Monitoring the Progress
Garver’s Project Controls Team makes sure infrastructure programs stay on track, on time, and on budget.
If program management teams exist to help state and federal agencies take complex infrastructure improvement projects to the finish line, then project controls teams serve as the conductor. A team of qualified, certified project managers, schedulers, and engineers help steer these projects for departments of transportation, city officials, and agency directors tasked with big budgets and big expectations.
Garver’s Project Controls Team, comprised of experts spread across the country, keeps tabs on the critical details of the most complex infrastructure programs. Their focus: ensure programs stay on track and on budget while identifying any potential obstacles that might require adjustments.
“At Garver, we talk a lot about being ahead of schedule and under budget,” said Garver Program Controls Manager Mark Schwartz, CPM. “Well, it’s one thing to say it, but it’s another to provide the tools to accomplish it. That kind of foresight means we can help our clients make proactive decisions ahead of time rather than getting two-thirds of the way through a project and suddenly discovering schedule delays and budget overruns.”
Garver’s Project Controls Team provides a valuable benefit to clients faced with tough tasks. Originally built from scratch to assist the Connecting Arkansas Program, the Arkansas Department of Transportation’s $2 billion improvement program that includes 36 highway projects, the team of experts utilizes custom-built and turnkey software to benefit each individual program and its unique needs.
"It's not just having the data and collecting the data; it’s understanding what it’s telling you. Are we trending a certain way? Does it need to be corrected?
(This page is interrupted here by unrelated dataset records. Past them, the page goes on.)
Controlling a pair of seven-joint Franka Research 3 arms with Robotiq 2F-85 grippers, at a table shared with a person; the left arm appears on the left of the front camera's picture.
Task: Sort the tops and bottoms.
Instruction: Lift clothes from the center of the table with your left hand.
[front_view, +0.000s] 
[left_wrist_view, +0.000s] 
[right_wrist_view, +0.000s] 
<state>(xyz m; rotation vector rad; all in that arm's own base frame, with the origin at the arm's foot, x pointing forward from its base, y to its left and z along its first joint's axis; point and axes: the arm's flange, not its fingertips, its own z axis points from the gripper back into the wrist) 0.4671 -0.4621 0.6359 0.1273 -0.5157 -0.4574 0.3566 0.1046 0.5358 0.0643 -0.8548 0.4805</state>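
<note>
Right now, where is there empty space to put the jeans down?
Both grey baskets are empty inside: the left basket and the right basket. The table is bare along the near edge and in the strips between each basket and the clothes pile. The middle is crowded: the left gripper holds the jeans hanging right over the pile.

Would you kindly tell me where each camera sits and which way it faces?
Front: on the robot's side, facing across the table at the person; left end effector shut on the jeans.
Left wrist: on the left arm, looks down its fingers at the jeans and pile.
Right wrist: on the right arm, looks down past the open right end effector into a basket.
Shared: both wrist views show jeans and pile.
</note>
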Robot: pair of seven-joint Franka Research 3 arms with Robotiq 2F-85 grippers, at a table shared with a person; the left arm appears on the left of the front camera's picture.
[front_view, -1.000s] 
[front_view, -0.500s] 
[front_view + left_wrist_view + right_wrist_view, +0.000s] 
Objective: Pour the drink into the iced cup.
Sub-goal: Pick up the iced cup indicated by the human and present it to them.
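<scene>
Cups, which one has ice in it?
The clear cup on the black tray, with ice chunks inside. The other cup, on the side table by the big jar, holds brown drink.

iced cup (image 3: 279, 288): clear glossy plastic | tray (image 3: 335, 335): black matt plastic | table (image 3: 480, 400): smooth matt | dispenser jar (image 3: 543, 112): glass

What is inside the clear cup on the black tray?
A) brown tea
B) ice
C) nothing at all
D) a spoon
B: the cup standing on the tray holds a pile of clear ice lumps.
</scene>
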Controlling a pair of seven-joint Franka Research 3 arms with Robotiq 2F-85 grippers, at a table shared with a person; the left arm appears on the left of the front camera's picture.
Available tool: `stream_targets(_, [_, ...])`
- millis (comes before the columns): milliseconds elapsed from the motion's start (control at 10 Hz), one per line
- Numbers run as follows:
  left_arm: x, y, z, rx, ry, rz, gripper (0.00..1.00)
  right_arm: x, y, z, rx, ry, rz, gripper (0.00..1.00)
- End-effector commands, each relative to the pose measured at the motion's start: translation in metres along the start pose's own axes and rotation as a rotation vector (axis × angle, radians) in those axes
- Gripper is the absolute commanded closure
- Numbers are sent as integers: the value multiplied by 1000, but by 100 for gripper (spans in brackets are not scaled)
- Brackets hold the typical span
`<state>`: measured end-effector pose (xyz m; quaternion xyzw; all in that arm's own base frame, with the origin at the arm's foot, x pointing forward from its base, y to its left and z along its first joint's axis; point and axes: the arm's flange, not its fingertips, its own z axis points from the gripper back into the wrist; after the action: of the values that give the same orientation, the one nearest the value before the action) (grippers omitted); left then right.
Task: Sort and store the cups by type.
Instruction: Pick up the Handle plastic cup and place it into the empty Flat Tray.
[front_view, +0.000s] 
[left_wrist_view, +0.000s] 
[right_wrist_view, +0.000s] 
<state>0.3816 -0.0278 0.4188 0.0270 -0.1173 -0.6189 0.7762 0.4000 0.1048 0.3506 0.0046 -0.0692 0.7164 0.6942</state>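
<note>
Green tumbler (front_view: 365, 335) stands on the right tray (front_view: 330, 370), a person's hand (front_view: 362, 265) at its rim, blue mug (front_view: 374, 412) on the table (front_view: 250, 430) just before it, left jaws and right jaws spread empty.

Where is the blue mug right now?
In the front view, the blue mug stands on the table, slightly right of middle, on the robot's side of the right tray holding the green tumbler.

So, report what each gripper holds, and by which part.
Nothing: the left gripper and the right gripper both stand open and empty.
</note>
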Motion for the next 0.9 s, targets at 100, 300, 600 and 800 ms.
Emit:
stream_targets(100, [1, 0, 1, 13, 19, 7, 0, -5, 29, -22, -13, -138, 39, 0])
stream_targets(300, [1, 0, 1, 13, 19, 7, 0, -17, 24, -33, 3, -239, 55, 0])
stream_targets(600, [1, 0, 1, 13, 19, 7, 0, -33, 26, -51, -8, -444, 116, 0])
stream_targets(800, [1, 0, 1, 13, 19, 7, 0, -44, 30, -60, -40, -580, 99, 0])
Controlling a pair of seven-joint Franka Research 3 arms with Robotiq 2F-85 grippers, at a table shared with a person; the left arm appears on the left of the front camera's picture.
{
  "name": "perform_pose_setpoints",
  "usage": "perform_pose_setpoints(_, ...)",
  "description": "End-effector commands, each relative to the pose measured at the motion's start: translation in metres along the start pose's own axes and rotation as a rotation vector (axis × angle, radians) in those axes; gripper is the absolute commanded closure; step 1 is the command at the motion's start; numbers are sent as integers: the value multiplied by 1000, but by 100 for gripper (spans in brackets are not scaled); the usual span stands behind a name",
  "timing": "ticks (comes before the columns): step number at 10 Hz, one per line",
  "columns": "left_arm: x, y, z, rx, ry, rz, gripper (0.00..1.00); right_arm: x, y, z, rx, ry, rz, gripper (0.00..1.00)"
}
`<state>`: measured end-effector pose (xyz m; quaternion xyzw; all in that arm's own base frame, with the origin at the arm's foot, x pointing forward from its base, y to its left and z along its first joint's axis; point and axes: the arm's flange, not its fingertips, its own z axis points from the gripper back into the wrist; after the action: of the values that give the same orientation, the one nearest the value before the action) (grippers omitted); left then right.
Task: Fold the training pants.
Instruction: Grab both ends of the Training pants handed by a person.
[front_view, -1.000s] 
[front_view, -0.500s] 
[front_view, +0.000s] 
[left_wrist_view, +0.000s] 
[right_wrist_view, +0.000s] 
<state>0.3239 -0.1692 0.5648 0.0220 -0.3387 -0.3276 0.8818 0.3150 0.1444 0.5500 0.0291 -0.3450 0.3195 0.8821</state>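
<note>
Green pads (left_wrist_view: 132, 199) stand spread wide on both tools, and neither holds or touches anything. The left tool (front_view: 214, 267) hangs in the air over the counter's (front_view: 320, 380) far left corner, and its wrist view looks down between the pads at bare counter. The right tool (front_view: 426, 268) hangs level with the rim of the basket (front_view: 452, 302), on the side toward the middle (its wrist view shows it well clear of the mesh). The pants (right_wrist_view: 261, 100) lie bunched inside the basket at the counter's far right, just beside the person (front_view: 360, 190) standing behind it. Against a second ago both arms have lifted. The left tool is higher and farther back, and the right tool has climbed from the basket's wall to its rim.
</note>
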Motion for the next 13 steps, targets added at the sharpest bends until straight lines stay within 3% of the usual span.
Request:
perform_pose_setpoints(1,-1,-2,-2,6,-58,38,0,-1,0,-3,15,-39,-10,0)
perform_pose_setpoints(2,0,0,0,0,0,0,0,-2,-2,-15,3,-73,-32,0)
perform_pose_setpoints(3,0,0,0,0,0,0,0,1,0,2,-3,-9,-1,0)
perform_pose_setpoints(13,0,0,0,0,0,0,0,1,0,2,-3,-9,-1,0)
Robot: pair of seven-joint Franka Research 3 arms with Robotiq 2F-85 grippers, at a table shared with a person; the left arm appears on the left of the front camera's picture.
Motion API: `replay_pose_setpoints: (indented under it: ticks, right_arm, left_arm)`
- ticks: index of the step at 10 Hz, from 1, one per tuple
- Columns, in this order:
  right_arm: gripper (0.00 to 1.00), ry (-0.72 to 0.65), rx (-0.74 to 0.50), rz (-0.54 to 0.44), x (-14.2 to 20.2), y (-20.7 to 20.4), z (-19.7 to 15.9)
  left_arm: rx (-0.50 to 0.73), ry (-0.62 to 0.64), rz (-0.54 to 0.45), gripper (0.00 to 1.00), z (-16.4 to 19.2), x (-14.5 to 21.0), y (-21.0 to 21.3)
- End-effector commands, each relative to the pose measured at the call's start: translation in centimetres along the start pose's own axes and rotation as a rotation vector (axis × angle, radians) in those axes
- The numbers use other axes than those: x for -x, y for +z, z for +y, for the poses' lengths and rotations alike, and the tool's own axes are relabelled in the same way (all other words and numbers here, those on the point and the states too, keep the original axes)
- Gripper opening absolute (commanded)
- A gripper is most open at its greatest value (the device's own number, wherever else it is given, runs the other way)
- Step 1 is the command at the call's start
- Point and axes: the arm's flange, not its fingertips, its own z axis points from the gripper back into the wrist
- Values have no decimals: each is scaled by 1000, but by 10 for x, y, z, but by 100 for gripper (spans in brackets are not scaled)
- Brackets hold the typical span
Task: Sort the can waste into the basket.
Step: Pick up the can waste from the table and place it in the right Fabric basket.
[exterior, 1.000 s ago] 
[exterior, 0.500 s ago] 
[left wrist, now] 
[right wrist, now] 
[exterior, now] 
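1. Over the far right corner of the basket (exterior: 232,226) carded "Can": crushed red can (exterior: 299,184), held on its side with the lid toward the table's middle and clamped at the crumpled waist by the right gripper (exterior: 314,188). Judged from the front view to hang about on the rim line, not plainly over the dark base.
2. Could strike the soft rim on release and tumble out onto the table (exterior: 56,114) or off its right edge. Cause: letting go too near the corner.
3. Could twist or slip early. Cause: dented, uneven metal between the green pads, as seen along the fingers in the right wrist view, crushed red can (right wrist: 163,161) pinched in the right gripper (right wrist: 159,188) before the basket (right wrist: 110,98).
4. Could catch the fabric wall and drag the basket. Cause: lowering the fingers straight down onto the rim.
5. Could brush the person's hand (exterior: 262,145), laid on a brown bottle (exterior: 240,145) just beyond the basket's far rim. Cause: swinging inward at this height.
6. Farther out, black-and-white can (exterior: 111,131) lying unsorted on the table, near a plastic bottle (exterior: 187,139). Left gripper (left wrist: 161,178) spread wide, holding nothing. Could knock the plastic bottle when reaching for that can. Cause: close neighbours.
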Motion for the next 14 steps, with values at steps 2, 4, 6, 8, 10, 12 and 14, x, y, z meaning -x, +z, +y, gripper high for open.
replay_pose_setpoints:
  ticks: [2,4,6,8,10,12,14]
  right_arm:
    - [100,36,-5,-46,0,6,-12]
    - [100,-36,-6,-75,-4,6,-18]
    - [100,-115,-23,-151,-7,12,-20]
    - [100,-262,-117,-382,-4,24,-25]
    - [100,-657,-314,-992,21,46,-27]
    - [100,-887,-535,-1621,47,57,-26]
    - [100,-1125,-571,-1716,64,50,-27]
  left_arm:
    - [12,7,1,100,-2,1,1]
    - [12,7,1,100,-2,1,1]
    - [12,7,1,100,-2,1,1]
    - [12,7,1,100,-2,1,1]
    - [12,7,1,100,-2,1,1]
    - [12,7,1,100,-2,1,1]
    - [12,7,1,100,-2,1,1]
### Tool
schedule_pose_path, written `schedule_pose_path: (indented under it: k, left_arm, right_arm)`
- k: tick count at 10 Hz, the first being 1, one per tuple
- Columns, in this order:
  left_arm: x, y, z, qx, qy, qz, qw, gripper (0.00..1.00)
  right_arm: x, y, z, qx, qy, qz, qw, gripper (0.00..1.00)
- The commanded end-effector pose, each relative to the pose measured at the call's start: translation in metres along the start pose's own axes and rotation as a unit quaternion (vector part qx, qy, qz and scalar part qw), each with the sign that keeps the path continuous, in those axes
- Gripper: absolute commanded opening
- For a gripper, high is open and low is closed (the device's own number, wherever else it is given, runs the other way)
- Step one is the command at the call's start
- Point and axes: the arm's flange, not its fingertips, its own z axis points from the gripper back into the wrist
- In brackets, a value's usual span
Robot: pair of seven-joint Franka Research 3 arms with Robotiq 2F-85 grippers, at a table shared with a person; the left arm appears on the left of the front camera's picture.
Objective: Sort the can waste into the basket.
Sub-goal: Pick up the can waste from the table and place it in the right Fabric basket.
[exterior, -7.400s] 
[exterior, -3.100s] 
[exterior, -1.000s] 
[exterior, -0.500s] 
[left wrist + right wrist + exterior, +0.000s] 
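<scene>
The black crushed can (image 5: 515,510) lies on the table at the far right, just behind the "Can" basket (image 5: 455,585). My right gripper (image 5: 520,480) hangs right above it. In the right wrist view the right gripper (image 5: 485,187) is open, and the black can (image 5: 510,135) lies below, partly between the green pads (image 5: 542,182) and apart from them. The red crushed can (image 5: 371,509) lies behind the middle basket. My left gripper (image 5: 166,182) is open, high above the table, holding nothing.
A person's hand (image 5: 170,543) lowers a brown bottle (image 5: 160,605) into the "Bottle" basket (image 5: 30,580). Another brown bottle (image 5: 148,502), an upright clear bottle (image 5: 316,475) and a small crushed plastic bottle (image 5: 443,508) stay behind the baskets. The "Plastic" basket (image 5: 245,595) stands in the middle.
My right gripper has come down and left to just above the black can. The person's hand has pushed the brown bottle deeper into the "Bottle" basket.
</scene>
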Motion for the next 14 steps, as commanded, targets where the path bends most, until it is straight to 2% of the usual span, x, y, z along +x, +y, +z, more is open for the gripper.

Where does it need to be adjusted?"
Mark Schwartz, CPM
Program Controls Manager
To date, Garver’s behind-the-scenes direction has led 28 of 36 CAP projects to completion or construction, with six more scheduled for completion in 2020.
The Project Controls Team is also helping the City of Enid, Oklahoma augment its groundwater supply with a surface water supply, a project featuring a 70-mile pipeline stretching from Kaw Lake to a new treatment plant.
“It’s not just having the data and collecting the data; it’s understanding what it’s telling you,” Schwartz said. “Are we trending a certain way? Does it need to be corrected? Where does it need to be adjusted? It comes down to building trust with our clients. They have to trust what we report. And we take that very seriously.”